◆ Prompt
Lines holding the word "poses" are the ones to copy from the data below.
───── Given records
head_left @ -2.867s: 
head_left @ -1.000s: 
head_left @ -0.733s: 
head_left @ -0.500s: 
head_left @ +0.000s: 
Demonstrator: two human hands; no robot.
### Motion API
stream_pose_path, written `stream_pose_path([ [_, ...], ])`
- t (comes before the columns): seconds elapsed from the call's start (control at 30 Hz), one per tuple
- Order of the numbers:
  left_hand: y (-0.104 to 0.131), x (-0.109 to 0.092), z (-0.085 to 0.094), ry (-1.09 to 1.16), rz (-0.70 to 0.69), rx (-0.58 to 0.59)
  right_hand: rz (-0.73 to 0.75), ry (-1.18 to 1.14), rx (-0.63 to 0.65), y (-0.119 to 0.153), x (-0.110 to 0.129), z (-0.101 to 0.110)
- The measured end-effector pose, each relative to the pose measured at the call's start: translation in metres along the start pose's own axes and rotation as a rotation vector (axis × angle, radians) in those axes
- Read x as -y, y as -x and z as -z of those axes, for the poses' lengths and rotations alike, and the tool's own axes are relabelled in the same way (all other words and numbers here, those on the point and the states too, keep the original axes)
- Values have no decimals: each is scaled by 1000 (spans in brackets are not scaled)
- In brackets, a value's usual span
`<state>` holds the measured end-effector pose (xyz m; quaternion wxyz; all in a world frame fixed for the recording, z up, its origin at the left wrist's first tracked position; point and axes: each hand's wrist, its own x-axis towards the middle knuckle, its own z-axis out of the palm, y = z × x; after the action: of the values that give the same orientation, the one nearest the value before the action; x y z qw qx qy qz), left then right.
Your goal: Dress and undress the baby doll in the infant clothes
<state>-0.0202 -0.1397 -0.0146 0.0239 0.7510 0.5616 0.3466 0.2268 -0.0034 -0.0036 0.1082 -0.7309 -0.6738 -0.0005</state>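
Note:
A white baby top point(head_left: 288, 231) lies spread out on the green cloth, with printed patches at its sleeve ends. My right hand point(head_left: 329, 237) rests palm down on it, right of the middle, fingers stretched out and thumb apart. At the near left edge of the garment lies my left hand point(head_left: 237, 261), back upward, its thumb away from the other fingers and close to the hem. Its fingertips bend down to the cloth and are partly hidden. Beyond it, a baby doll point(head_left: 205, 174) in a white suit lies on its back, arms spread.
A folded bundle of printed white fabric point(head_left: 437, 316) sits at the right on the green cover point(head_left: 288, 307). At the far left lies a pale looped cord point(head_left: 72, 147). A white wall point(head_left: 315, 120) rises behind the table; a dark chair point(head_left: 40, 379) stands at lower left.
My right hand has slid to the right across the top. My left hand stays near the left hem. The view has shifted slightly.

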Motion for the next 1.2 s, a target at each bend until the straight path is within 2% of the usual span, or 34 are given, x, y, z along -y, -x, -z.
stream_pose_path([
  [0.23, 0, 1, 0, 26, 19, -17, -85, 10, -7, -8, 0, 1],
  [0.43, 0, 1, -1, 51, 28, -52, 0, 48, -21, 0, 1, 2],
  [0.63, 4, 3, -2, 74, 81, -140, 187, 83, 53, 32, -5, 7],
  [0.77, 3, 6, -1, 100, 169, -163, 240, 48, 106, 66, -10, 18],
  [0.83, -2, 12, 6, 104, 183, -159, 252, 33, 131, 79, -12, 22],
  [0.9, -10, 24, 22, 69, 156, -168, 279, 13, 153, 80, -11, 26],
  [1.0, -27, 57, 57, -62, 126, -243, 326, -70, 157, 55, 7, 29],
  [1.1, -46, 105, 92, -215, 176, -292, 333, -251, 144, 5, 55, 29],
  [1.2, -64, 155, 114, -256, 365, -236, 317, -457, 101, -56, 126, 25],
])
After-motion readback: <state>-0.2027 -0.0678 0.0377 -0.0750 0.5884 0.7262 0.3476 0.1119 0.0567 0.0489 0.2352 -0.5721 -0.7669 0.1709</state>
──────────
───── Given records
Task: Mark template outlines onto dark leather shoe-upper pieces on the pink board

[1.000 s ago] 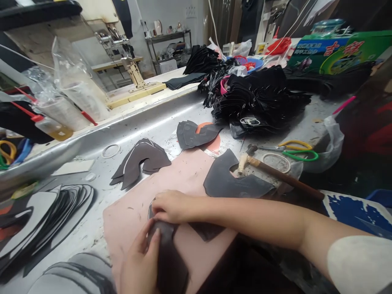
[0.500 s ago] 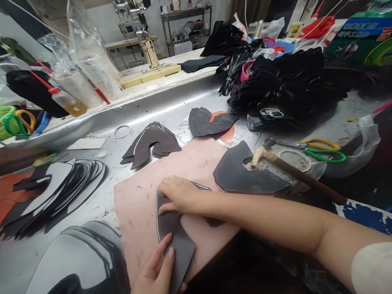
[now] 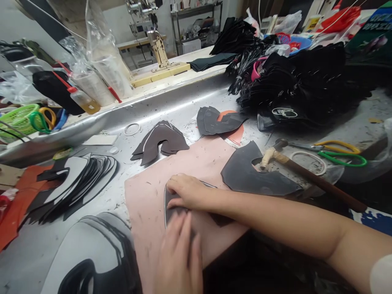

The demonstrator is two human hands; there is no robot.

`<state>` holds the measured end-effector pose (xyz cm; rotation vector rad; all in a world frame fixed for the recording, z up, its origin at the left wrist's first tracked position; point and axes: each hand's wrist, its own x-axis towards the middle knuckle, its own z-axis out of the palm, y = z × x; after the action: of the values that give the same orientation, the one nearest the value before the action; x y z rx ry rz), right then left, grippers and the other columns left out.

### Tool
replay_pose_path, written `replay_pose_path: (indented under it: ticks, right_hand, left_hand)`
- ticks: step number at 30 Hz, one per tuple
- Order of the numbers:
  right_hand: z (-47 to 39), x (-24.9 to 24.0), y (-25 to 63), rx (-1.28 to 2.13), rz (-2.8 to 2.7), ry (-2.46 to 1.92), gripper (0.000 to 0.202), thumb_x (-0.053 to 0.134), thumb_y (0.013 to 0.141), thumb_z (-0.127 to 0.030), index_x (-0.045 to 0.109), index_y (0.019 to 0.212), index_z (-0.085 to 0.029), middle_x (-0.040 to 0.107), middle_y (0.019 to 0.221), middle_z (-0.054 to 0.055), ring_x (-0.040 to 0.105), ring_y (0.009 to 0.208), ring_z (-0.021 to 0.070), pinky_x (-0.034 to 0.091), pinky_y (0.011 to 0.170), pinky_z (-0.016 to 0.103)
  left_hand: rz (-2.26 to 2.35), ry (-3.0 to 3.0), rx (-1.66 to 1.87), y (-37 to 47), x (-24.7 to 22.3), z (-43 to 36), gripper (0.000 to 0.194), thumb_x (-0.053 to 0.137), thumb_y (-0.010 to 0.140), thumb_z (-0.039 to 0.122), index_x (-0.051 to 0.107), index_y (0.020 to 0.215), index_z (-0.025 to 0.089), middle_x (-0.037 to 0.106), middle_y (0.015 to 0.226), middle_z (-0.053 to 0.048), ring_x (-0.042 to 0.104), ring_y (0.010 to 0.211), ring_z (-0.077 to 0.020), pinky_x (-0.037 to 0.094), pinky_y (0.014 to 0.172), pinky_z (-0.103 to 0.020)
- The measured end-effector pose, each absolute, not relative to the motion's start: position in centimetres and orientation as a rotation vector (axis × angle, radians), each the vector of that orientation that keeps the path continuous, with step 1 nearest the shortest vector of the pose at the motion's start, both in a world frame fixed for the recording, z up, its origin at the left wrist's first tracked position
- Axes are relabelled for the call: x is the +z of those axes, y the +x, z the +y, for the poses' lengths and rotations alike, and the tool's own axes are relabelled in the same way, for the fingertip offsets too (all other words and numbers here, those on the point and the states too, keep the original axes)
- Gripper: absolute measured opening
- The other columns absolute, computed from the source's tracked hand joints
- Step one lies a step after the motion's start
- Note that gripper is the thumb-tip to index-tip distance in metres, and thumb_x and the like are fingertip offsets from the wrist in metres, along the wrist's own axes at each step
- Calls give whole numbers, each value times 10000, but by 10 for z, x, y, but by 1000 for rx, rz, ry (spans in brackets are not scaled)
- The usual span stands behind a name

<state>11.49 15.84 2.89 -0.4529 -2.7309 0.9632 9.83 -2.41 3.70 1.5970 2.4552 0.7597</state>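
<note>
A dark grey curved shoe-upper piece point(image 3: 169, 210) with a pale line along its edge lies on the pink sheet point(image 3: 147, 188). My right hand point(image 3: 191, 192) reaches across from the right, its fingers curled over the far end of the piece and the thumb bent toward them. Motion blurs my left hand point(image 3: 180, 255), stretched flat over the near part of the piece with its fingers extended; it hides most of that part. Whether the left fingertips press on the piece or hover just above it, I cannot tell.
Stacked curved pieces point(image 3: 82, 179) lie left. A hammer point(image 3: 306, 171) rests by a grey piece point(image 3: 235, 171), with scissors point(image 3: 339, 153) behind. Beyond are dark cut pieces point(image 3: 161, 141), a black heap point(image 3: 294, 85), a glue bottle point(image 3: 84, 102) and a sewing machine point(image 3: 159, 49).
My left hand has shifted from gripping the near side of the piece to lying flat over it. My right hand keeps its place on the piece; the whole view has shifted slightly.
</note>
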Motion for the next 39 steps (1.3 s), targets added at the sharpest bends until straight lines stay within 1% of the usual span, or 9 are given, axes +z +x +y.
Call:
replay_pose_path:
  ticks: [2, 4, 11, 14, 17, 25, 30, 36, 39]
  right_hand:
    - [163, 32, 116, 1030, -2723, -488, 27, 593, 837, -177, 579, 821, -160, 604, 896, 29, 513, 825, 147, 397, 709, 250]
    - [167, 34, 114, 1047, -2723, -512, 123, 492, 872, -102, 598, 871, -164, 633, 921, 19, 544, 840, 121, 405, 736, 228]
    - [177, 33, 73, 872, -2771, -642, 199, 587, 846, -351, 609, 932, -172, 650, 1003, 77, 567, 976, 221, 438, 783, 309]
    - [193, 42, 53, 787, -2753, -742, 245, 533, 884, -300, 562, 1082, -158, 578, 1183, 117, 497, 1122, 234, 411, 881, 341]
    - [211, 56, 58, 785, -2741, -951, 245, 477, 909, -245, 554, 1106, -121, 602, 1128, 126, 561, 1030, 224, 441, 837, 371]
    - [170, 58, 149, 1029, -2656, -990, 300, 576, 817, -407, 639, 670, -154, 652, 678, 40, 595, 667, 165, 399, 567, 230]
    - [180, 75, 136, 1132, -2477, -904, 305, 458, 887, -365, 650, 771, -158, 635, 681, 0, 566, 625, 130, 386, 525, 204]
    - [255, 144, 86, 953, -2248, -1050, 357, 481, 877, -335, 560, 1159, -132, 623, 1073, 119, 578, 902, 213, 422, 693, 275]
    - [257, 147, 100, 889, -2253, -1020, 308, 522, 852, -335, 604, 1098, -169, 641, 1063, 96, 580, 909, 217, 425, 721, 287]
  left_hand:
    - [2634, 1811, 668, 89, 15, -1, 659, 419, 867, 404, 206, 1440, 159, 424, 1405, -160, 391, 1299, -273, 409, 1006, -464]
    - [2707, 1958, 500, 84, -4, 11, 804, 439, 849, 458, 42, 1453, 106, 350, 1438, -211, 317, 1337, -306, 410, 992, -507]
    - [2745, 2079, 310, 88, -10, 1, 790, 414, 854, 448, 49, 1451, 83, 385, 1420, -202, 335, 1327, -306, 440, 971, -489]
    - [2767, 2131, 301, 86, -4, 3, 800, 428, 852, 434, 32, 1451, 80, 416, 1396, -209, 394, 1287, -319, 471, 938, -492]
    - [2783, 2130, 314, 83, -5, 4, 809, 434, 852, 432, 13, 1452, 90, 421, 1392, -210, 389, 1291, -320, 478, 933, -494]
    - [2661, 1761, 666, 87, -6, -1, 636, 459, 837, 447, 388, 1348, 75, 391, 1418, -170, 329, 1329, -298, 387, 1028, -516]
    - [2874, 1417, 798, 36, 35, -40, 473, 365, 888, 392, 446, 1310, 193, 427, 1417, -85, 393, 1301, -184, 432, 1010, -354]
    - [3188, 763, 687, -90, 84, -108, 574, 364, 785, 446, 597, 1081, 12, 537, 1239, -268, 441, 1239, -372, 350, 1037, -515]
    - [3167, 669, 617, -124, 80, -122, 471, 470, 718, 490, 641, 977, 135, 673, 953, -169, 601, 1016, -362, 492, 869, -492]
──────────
◆ Exercise result
- Read x as -y, y as -x and z as -z of those axes, for the poses' lengths and rotations alike, and the tool's own axes are relabelled in the same way (all other words and numbers here, those on the point and the states too, keep the original axes)
- Axes are relabelled for the call: x is the +z of those axes, y the +x, z the +y, for the poses' lengths and rotations alike, and the tool's own axes are relabelled in the same way, for the fingertip offsets too (all other words and numbers here, those on the point and the states too, keep the original axes)

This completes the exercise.